Inside a Brooklyn Hospital During COVID-19
The number of very sick COVID patients coming in is tremendous. I don’t know if the word is exponentially or logarithmically, but the curve goes up steeply. It’s scary. Mount Sinai Brooklyn is a moderate-sized community hospital. We have 220 beds, we’ve planned a surge of up to 240 to 260. At the current moment I have 135 COVID-positive patients. There are probably another 10 or 15 that just don’t have test results back yet. And they are sick. They are the ones who need to be admitted to the hospital. It’s a few debilitated elderly from nursing homes, but there’s a lot of patients who are between the ages of 40 to 60 who may have some underlying health problems like obesity, diabetes and high blood pressure, and their lungs are very inflamed.
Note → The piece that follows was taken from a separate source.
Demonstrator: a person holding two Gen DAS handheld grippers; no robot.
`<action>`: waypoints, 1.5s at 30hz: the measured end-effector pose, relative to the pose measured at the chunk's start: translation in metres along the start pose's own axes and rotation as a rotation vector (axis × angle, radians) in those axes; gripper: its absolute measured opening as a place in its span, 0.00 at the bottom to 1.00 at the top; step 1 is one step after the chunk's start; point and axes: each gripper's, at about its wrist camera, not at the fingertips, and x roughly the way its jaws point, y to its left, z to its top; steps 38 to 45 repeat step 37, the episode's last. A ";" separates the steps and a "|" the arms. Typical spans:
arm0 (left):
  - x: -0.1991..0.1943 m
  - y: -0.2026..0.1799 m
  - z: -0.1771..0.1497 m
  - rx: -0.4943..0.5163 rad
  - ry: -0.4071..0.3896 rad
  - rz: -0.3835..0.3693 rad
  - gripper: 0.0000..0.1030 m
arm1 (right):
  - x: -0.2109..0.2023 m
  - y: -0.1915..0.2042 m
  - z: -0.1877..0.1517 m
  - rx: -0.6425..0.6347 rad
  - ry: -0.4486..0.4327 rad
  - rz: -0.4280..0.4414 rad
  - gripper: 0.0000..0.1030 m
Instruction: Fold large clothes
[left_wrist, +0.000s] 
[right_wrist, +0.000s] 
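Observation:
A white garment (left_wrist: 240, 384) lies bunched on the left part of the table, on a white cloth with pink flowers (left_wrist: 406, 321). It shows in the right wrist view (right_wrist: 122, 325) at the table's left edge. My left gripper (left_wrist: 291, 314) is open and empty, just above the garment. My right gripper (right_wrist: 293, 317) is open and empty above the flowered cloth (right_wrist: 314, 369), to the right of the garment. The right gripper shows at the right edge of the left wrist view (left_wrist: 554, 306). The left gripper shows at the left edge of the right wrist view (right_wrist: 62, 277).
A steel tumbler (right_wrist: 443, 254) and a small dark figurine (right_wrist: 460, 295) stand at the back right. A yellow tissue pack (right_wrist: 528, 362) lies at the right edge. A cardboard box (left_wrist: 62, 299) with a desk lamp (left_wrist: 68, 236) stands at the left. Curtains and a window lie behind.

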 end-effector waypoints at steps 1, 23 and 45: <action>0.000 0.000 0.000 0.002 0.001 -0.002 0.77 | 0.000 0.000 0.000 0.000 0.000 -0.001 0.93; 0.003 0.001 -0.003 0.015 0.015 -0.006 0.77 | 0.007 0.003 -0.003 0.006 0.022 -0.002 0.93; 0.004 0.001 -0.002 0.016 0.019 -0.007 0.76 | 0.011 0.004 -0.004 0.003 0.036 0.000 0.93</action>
They go from being moderately sick to crashing and needing to put on ventilators very quickly.
The emergency department is just patient-to-patient lined up and packed in. It’s that awful picture you see of an overcrowded emergency department, just patient upon patient next to each other endlessly. It sounds like a low-level buzz of chaos. We have a no-visitor policy so that helps maintain a bit of control over things and allows a little bit of sanity, but it’s minimal. If every patient had one or two family members next to them, it would be unbearable.
People have compared this to the early days of HIV. It feels like I can imagine how that was, but the numbers are more now. If you went back to that time, it was predominantly the gay community and focused in certain geographic parts of the city. This is every single hospital in the city, multiple patients dropping their oxygen levels surprisingly fast and being put on ventilators with no way to make them better. I’ve been through the blackout. I’ve been through Sandy. I’ve been through the 2009 H1N1 influenza pandemic. And this is different. 9/11 was a horrendous thing, but there was no impact like this on hospitals. Sandy, some hospitals were completely devastated, and it was horrendous and awful, but the weather got better. And you could start cleaning up. But this is just getting worse. I have never been in a war. It feels like a war.